Cybermobbing heißt das, wenn sich böswillige Schikane von der realen Welt aufs Internet verlagert. Genau damit beschäftigt sich die Mannheimer Sprachwissenschaftlerin...
MANNHEIM. Cybermobbing heißt das, wenn sich böswillige Schikane von der realen Welt aufs Internet verlagert. Genau damit beschäftigt sich die Mannheimer Sprachwissenschaftlerin Konstanze Marx. Sie forscht zum Thema Cyberlinguistik, digitaler Gewalt und Hasskommentaren (Hate Speech) im Internet. Ihre Erkenntnisse nutzt sie, um Schüler in Workshops für Cybermobbing zu sensibilisieren. Für ihre Arbeit wurde die Linguistikprofessorin nun ausgezeichnet: Sie gehört zu den „25 Frauen, deren Erfindungen unser Leben verändern“.
Die deutsche Sprache ist Konstanze Marx’ Forschungsinhalt, dabei interessiert sie vor allem Gewalt in der Sprache: „Ich will wissen, wie Gewalt funktioniert, um sie zu verhindern.“ In ihrer Habilitationsschrift untersuchte die 40-Jährige deshalb, wie sich das Phänomen sprachwissenschaftlich beschreiben lässt. Marx sammelte an mehreren Schulen in Brandenburg digitale Alltagskommunikation. Die Daten nutzte sie, um die Schnittstellen zu Cybermobbing zu untersuchen. Die Vergleichsproben holte sie sich von einschlägigen Internetplattformen wie „I Share Gossip“ oder Schüler-VZ. Manches wurde ihr auch von Schülern zur Verfügung gestellt.
Meist werden auf solchen Plattformen Gruppen gebildet, die nur dem Zweck dienen, eine bestimmte Person zu diffamieren. Das passiert, indem Gerüchte verbreitet und Fotocollagen geteilt werden, über das Aussehen gelästert und sich in Gewaltfantasien ergangen wird.
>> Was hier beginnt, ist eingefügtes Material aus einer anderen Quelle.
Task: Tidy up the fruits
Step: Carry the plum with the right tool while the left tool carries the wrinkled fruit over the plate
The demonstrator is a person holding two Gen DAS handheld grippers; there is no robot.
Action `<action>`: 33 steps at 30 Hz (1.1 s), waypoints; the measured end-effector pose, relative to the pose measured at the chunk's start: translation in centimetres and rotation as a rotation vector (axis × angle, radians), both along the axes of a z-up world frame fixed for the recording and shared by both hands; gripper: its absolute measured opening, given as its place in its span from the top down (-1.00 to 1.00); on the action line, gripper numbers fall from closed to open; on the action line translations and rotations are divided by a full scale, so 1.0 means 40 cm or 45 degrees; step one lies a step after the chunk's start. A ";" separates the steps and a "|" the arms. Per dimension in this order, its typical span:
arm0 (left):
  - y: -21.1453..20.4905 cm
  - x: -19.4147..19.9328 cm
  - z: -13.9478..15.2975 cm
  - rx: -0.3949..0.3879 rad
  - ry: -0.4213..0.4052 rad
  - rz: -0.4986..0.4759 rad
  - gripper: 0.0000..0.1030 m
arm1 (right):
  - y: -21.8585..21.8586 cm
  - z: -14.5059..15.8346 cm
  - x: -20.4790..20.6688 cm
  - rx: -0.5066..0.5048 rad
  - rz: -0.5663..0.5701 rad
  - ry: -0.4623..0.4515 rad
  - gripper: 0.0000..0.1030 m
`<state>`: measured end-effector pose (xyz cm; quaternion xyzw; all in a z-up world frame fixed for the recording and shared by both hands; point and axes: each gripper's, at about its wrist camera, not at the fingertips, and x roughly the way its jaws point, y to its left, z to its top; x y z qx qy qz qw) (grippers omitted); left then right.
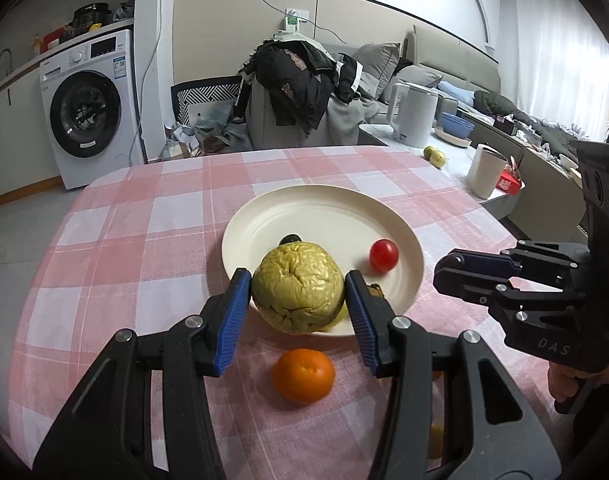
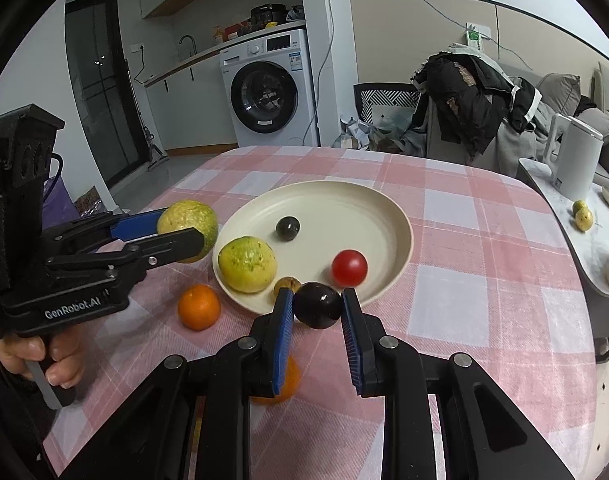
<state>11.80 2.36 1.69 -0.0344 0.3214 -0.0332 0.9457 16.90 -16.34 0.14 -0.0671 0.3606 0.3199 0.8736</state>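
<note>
A round desk (image 2: 484, 240) covered in a pink-and-white checked cloth carries a cream round plate (image 2: 344, 208).

The left gripper (image 1: 298, 286), black with blue ribbed fingers (image 1: 236, 304), is partly closed on a wrinkled yellow-green round fruit (image 1: 298, 286), which it holds in the air above the near rim of the plate. From the right wrist view, this same fruit sits between the fingers off the plate's left edge, clear of the cloth.

The right gripper (image 2: 317, 306) is closed on a small dark purple round fruit (image 2: 317, 306), pinched between its blue fingers (image 2: 284, 320) just at the plate's near edge.

On the plate lie a speckled yellow-green round fruit (image 2: 247, 264) at the left rim, a small dark glossy ball-shaped fruit (image 2: 287, 228) near the middle, a red cherry tomato (image 2: 349, 267) to the right, and a small brownish-yellow fruit (image 2: 286, 283) at the near rim, partly hidden by a finger.

A small orange citrus fruit (image 2: 199, 306) rests on the cloth just beside the plate, to its near left. Another orange fruit (image 2: 290, 380) lies on the cloth under the right gripper, mostly hidden.

A person's hand (image 2: 44, 356) grips the left gripper's handle.
</note>
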 end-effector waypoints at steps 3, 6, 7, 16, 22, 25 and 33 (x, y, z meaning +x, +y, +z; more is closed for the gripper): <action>0.008 0.024 -0.015 -0.002 0.013 0.024 0.11 | 0.015 -0.010 0.014 -0.008 0.004 0.014 0.52; 0.020 0.043 -0.028 -0.017 0.021 0.029 0.11 | 0.028 -0.023 0.028 -0.020 0.003 0.027 0.52; 0.025 0.050 -0.033 -0.021 0.029 0.032 0.11 | 0.032 -0.025 0.032 -0.023 0.001 0.027 0.52; 0.055 0.100 -0.070 -0.037 0.059 0.068 0.11 | 0.046 -0.059 0.066 -0.038 -0.029 0.064 0.52; 0.056 0.120 -0.089 -0.029 0.047 0.078 0.11 | 0.053 -0.066 0.071 -0.048 -0.035 0.067 0.52; 0.059 0.137 -0.097 -0.030 0.058 0.082 0.11 | 0.058 -0.069 0.073 -0.055 -0.031 0.068 0.52; 0.067 0.160 -0.109 -0.040 0.060 0.090 0.11 | 0.061 -0.073 0.073 -0.065 -0.040 0.066 0.52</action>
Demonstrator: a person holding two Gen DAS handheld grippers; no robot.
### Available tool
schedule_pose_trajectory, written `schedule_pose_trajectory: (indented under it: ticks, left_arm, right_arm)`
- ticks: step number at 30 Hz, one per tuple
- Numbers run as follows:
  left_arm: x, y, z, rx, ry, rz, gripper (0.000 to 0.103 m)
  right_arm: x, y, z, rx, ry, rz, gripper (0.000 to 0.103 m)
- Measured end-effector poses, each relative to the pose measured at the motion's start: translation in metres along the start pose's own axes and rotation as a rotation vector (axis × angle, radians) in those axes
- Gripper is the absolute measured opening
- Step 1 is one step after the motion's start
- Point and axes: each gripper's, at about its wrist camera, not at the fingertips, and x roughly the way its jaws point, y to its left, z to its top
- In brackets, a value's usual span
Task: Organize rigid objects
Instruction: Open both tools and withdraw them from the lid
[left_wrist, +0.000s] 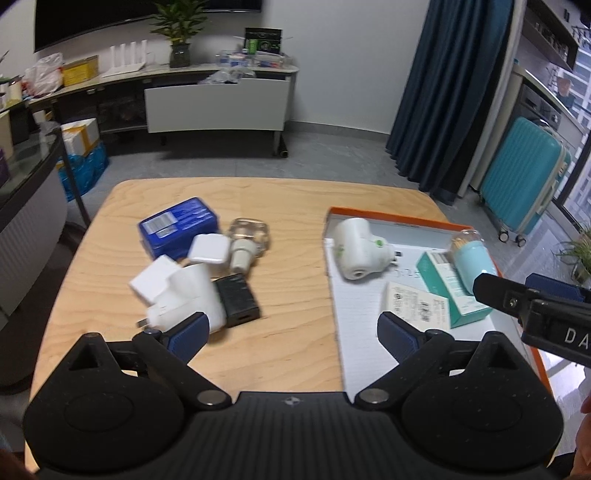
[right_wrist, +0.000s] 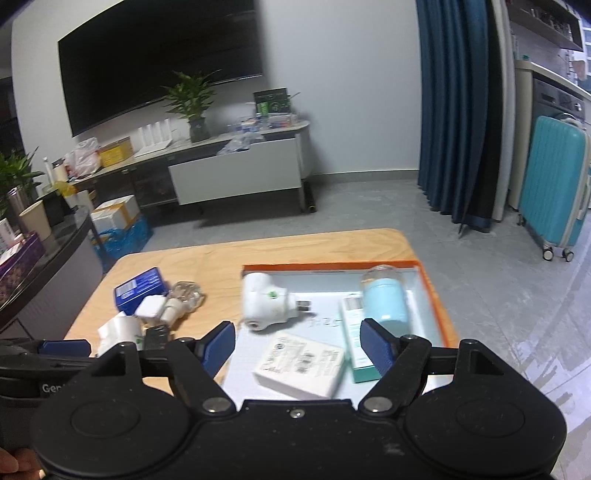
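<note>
An orange-rimmed tray (left_wrist: 388, 215) on the right of the wooden table holds a white plug-in device (left_wrist: 360, 247), a teal box (left_wrist: 450, 284), a pale blue cylinder (left_wrist: 471, 258) and a flat white box (left_wrist: 417, 302). To the left lies a pile: a blue box (left_wrist: 177, 227), white adapters (left_wrist: 208, 249), a clear bottle (left_wrist: 247, 240) and a black box (left_wrist: 236, 301). My left gripper (left_wrist: 291, 328) is open above the bare wood between pile and tray, holding nothing. My right gripper (right_wrist: 297, 334) is open over the tray (right_wrist: 332, 265), above the flat white box (right_wrist: 301, 365), and is empty.
The table's (left_wrist: 295, 199) far edge drops to a grey floor. Beyond it stand a TV cabinet (left_wrist: 218, 107), dark curtains (left_wrist: 454, 92) and a teal suitcase (left_wrist: 521, 177) at the right. A dark counter (left_wrist: 33, 177) stands beside the table's left edge.
</note>
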Motion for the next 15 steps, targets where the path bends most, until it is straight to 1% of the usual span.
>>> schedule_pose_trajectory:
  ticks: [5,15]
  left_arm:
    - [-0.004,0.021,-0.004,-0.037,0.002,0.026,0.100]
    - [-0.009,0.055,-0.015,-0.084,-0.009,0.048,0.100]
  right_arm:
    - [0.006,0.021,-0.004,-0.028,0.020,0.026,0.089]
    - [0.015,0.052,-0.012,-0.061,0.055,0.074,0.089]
Zu der Gruppe erhalten nur Ausgewählte Zutritt, so dass die betroffene Person erst über Dritte erfährt, dass sie Ziel von Cybermobbing ist. Überraschend: Die Mobber sehen sich oft im Recht. „Sie legitimieren ihr Tun damit, dass es solche Plattformen gibt“, hat Marx festgestellt. In vielen Fällen fühlen sich die Initiatoren gegenüber der Zielperson benachteiligt oder ungerecht behandelt und konstruieren sie deshalb zum Täter. Eine andere Form des Cybermobbings sind digitale Kettenbriefe. Die Jugendlichen sollen sie an ihre Freunde weitersenden. Wenn sie das nicht tun, werden schreckliche Konsequenzen angedroht. Vor allem jüngeren Kindern machten solche Briefe Angst, weiß Marx. „Sie versenden sie deshalb weiter.“ Die Urheber bleiben meist im Dunkeln.
„Viele Experten äußern sich zum Thema Cybermobbing“, erklärt Konstanze Marx. Meist würden jedoch Psychologen oder Juristen befragt und kaum Sprachwissenschaftler. „Dabei handeln Menschen im Netz vor allem sprachlich.“ Konstanze Marx untersucht Wortwahl sowie Kommunikationskonstellationen, Kommunikationsstrategien und Kommunikationsdynamik. Den Preis will sie nutzen, um mehr Öffentlichkeit für das Thema herzustellen und damit auch Aufklärungsarbeit zu leisten. In Workshops in Schulen zeigt Marx Schülern, wie sichere Kommunikation gelingen kann. Mithilfe von Gruppendiskussionen und Rollenspielen, in denen sich die Schüler in Eltern, Lehrer oder Mitschüler hineinversetzen sollen, schafft sie zudem ein Bewusstsein für die Folgen, die Cybermobbing für die Betroffenen haben kann.
Denn noch immer gehen Eltern und Lehrer häufig zu unbedarft mit dem Thema um. Oft erklärten Eltern nur, wie das Gerät funktioniert und laden ein paar Sicherungsapps herunter: „Man stattet Kinder mit Smartphones aus, aber im sozialen Umgang damit werden sie oft allein gelassen.“ Auch dass einige Lehrer bewusst den Umgang mit sozialen Medien meiden und so keine Ahnung haben, was da vor sich geht, hält Marx für ein Problem. „So kapseln sie sich von der Lebenswelt ihrer Schüler ab.“ Der „25 Frauen Award“ würdigt 25 Wissenschaftlerinnen, Entwicklerinnen und Künstlerinnen, die mit ihren Erfindungen und Ideen entscheidend dazu beitragen, die Gesellschaft und den Planeten zum Positiven zu verändern. 2017 wurde er zum vierten Mal verliehen.